**DIRECTIONS FOR THIS TASK:** Every word of the data below has to be copied faithfully.

**EXERCISE DATA:**
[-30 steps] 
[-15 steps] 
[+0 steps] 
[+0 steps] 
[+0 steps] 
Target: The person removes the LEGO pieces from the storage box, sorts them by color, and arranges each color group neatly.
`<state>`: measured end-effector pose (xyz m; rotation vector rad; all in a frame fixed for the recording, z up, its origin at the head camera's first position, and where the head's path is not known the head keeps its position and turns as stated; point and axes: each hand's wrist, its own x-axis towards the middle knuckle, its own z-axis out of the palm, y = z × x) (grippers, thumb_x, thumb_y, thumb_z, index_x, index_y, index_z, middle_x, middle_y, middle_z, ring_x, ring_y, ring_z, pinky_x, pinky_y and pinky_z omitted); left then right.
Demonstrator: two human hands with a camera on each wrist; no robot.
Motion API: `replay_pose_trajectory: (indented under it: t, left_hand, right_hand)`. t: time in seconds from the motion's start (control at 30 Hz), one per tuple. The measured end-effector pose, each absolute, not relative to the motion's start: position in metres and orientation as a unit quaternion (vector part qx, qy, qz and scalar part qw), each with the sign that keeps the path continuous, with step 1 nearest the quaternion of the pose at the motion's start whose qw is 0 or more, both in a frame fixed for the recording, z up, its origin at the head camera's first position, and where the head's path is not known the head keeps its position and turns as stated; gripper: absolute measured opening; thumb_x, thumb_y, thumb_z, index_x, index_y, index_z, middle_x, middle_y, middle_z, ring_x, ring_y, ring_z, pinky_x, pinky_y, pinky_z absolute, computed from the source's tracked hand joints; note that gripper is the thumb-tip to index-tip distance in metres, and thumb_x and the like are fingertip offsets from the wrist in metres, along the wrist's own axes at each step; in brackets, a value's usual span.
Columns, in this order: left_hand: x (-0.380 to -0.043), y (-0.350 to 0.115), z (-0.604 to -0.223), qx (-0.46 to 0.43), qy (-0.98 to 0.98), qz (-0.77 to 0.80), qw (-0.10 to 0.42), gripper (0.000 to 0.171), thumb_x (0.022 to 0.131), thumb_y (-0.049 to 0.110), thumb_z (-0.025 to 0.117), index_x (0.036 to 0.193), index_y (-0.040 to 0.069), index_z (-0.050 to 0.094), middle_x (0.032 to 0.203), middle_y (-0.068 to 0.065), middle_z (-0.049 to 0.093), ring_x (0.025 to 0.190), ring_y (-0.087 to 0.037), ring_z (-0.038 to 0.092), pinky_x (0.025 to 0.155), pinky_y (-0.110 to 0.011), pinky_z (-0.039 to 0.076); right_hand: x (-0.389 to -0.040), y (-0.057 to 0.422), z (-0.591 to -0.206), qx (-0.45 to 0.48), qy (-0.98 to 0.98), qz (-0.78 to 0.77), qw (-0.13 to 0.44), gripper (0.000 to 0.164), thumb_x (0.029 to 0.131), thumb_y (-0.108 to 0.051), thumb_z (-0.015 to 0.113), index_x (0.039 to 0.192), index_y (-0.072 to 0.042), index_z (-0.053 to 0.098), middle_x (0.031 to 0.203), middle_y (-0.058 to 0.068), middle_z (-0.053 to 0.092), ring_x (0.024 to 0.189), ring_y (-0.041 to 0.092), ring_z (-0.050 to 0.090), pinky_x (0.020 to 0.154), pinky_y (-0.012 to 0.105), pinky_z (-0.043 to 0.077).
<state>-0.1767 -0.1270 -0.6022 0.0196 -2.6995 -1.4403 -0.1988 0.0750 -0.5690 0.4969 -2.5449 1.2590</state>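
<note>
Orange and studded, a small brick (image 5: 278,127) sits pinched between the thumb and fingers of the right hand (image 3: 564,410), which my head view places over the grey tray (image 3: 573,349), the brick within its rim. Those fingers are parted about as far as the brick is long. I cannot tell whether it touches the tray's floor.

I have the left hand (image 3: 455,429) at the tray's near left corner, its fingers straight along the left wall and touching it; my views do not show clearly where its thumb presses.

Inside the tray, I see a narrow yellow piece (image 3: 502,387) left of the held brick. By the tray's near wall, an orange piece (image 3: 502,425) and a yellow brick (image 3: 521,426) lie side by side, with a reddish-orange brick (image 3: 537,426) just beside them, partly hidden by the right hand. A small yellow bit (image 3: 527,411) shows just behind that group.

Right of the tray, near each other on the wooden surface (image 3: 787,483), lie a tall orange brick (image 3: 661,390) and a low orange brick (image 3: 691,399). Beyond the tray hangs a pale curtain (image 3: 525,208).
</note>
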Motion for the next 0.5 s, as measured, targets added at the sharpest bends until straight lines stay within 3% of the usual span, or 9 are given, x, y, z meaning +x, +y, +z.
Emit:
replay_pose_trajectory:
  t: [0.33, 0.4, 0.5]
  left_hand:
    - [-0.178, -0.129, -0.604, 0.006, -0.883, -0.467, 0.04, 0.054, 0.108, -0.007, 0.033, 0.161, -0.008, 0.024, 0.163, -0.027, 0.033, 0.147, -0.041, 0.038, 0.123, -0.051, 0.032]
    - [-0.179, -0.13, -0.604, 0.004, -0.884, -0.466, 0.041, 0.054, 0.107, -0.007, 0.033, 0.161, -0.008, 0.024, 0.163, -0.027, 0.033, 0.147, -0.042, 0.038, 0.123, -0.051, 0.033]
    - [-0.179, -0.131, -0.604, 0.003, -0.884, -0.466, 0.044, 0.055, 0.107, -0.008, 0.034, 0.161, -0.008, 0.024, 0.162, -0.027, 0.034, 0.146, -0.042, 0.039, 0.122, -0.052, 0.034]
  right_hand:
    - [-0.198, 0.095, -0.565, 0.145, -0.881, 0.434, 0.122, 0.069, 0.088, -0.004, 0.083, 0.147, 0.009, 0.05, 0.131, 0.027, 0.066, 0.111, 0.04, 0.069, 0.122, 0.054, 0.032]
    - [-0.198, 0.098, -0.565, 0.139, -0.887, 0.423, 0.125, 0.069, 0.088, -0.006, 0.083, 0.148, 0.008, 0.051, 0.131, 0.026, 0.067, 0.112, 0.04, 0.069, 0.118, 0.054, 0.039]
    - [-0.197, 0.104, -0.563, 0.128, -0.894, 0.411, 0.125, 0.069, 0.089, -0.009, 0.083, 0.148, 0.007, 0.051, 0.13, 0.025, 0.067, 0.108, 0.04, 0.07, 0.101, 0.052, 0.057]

**RESPONSE TO THE EXERCISE:**
[-30 steps] 
[-15 steps] 
[+0 steps] 
[+0 steps] 
[+0 steps] 
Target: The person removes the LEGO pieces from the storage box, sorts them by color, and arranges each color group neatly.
`<state>`: measured end-effector pose (xyz m; rotation vector rad; all in a frame fixed for the recording, z up, its origin at the head camera's first position, and where the head's path is not known the head keeps its position and turns as stated; point and axes: each hand's wrist, its own x-axis towards the middle knuckle, its own z-axis out of the palm, y = z × x) (grippers, thumb_x, thumb_y, thumb_z, index_x, index_y, index_z, middle_x, middle_y, middle_z, ring_x, ring_y, ring_z, pinky_x, pinky_y and pinky_z omitted); left then right.
Demonstrator: two human hands with a camera on each wrist; no robot.
Motion API: `replay_pose_trajectory: (indented under it: t, left_hand, right_hand)`. t: time in seconds from the motion's start (control at 30 Hz), one per tuple. The measured end-effector pose, each absolute, not relative to the motion's start: position in metres and orientation as a unit quaternion (vector part qx, qy, qz and scalar part qw), each with the sign that keeps the path continuous, with step 1 nearest the quaternion of the pose at the motion's start whose qw is 0 or more, both in a frame fixed for the recording, z up, its origin at the head camera's first position, and where the head's path is not known the head keeps its position and turns as stated; gripper: absolute measured opening; thumb_x, thumb_y, thumb_z, index_x, index_y, index_z, middle_x, middle_y, middle_z, ring_x, ring_y, ring_z, pinky_x, pinky_y, pinky_z absolute, computed from the source's tracked hand joints; note that gripper is the thumb-tip to index-tip distance in metres, and thumb_x and the like are fingertip offsets from the wrist in metres, along the wrist's own axes at each step; in brackets, a value's usual span.
Columns, in this order: left_hand: x (-0.380 to -0.043), y (-0.350 to 0.115), z (-0.604 to -0.223), qx (-0.46 to 0.43), qy (-0.98 to 0.98), qz (-0.77 to 0.80), qw (-0.10 to 0.42), gripper (0.000 to 0.171), thumb_x (0.022 to 0.131), thumb_y (-0.049 to 0.110), thumb_z (-0.025 to 0.117), index_x (0.036 to 0.193), index_y (-0.040 to 0.069), index_z (-0.050 to 0.094), middle_x (0.032 to 0.203), middle_y (-0.068 to 0.065), middle_z (-0.049 to 0.093), ring_x (0.025 to 0.190), ring_y (-0.087 to 0.037), ring_z (-0.038 to 0.092), pinky_x (0.025 to 0.155), pinky_y (-0.110 to 0.011), pinky_z (-0.039 to 0.076); right_hand: x (-0.389 to -0.040), y (-0.057 to 0.422), z (-0.591 to -0.206), qx (-0.45 to 0.48), qy (-0.98 to 0.98), qz (-0.78 to 0.77), qw (-0.13 to 0.44), gripper (0.000 to 0.164), thumb_x (0.029 to 0.131), thumb_y (-0.108 to 0.051), thumb_z (-0.015 to 0.113), index_x (0.039 to 0.192), index_y (-0.072 to 0.042), index_z (-0.053 to 0.098), middle_x (0.031 to 0.203), middle_y (-0.058 to 0.068), middle_z (-0.053 to 0.092), ring_x (0.024 to 0.189), ring_y (-0.041 to 0.092), ring_z (-0.050 to 0.090), pinky_x (0.020 to 0.154), pinky_y (-0.012 to 0.105), pinky_z (-0.043 to 0.077).
<state>-0.1767 -0.1270 -0.6022 0.0196 -2.6995 -1.4403 -0.1988 0.0750 -0.5690 0.4969 -2.5449 1.2590</state>
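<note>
Orange and studded, a small brick (image 5: 278,127) sits pinched between the thumb and fingers of the right hand (image 3: 564,410), which my head view places over the grey tray (image 3: 573,349), the brick within its rim. Those fingers are parted about as far as the brick is long. I cannot tell whether it touches the tray's floor.

I have the left hand (image 3: 455,429) at the tray's near left corner, its fingers straight along the left wall and touching it; my views do not show clearly where its thumb presses.

Inside the tray, I see a narrow yellow piece (image 3: 502,387) left of the held brick. By the tray's near wall, an orange piece (image 3: 502,425) and a yellow brick (image 3: 521,426) lie side by side, with a reddish-orange brick (image 3: 537,426) just beside them, partly hidden by the right hand. A small yellow bit (image 3: 527,411) shows just behind that group.

Right of the tray, near each other on the wooden surface (image 3: 787,483), lie a tall orange brick (image 3: 661,390) and a low orange brick (image 3: 691,399). Beyond the tray hangs a pale curtain (image 3: 525,208).
</note>
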Motion for the next 0.5 s, as measured, targets added at the sharpest bends until straight lines stay within 3% of the usual span, or 9 are given, x, y, z meaning +x, +y, +z.
Emit:
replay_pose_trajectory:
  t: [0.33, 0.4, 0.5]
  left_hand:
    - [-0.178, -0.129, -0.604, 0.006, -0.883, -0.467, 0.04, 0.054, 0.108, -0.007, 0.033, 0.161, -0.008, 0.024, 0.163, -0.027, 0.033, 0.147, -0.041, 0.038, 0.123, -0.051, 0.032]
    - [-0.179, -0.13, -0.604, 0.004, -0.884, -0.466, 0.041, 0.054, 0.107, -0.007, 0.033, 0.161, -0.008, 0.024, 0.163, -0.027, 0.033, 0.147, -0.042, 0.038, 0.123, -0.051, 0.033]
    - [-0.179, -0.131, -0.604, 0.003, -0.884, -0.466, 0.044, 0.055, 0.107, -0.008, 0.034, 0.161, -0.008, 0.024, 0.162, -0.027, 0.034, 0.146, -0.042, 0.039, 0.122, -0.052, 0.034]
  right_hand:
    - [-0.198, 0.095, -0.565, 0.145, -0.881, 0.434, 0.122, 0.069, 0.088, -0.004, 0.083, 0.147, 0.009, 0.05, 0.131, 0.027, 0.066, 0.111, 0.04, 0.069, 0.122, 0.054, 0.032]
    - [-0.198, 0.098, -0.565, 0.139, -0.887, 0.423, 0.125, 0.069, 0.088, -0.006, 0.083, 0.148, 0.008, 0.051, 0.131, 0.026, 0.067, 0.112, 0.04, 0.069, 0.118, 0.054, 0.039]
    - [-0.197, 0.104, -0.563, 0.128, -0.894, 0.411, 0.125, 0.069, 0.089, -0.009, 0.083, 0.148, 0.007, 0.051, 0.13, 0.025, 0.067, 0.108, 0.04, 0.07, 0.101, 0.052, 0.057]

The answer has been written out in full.